» GOAL OF THE EXERCISE:
Nothing may be added, dropped, or altered; restate the listing word for word.

:::::

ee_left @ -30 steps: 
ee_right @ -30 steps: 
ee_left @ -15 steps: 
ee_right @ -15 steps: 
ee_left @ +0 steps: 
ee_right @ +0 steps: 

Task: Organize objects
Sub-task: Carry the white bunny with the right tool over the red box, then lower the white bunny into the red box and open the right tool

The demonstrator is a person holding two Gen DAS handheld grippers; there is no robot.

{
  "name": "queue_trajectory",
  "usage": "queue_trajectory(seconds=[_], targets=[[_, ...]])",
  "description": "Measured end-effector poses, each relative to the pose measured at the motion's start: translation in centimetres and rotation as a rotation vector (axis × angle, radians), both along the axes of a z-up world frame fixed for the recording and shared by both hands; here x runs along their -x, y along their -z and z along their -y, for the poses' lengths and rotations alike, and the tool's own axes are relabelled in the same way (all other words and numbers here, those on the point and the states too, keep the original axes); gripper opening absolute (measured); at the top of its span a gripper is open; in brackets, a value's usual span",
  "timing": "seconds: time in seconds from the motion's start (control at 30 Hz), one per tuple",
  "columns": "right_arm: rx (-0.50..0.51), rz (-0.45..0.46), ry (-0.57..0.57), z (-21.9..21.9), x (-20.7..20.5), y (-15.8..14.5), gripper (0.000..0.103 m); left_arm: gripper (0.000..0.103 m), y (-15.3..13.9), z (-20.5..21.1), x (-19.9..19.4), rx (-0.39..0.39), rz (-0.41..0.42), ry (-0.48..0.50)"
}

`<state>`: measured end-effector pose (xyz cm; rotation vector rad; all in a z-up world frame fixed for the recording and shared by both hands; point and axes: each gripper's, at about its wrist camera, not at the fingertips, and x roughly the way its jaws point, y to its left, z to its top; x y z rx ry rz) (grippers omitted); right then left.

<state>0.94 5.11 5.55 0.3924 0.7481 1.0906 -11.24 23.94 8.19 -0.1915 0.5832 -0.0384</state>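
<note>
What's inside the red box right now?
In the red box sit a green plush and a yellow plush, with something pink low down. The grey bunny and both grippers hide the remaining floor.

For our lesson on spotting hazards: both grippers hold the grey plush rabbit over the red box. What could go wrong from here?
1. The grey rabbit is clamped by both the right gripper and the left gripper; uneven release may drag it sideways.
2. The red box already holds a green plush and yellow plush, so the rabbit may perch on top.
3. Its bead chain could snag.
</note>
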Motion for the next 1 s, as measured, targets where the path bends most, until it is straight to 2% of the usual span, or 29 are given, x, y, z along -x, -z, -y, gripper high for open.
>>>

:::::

» ANSWER SECTION:
ee_left @ -30 steps: 
ee_right @ -30 steps: 
ee_left @ -15 steps: 
ee_right @ -15 steps: 
ee_left @ +0 steps: 
ee_right @ +0 steps: 

Task: Organize objects
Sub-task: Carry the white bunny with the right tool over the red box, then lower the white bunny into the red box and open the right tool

The demonstrator is a person holding two Gen DAS handheld grippers; there is no robot.

{
  "name": "queue_trajectory",
  "usage": "queue_trajectory(seconds=[_], targets=[[_, ...]])",
  "description": "Measured end-effector poses, each relative to the pose measured at the motion's start: translation in centimetres and rotation as a rotation vector (axis × angle, radians), both along the axes of a z-up world frame fixed for the recording and shared by both hands; here x runs along their -x, y along their -z and z along their -y, for the poses' lengths and rotations alike, and the tool's own axes are relabelled in the same way (all other words and numbers here, those on the point and the states too, keep the original axes); gripper opening absolute (measured); at the top of its span a gripper is open; in brackets, a value's usual span",
  "timing": "seconds: time in seconds from the motion's start (control at 30 Hz), one per tuple",
  "columns": "right_arm: rx (-0.50..0.51), rz (-0.45..0.46), ry (-0.57..0.57), z (-21.9..21.9), x (-20.7..20.5), y (-15.8..14.5), gripper (0.000..0.103 m); left_arm: gripper (0.000..0.103 m), y (-15.3..13.9), z (-20.5..21.1), x (-19.9..19.4), rx (-0.39..0.39), rz (-0.41..0.42), ry (-0.48..0.50)"
}

`<state>`: measured end-effector pose (xyz cm; rotation vector rad; all in a z-up world frame fixed for the recording and shared by both hands; point and axes: each gripper's, at about its wrist camera, not at the fingertips, and x roughly the way its jaws point, y to its left, z to its top; x y z rx ry rz) (grippers omitted); right then left.

<state>0.94 5.11 5.55 0.3924 0.7481 1.0906 -11.24 23.94 8.19 -0.1915 0.5832 -0.0384</state>
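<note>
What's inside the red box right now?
In the red box sit a green plush and a yellow plush, with something pink low down. The grey bunny and both grippers hide the remaining floor.

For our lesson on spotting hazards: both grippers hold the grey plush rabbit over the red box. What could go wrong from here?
1. The grey rabbit is clamped by both the right gripper and the left gripper; uneven release may drag it sideways.
2. The red box already holds a green plush and yellow plush, so the rabbit may perch on top.
3. Its bead chain could snag.
</note>
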Motion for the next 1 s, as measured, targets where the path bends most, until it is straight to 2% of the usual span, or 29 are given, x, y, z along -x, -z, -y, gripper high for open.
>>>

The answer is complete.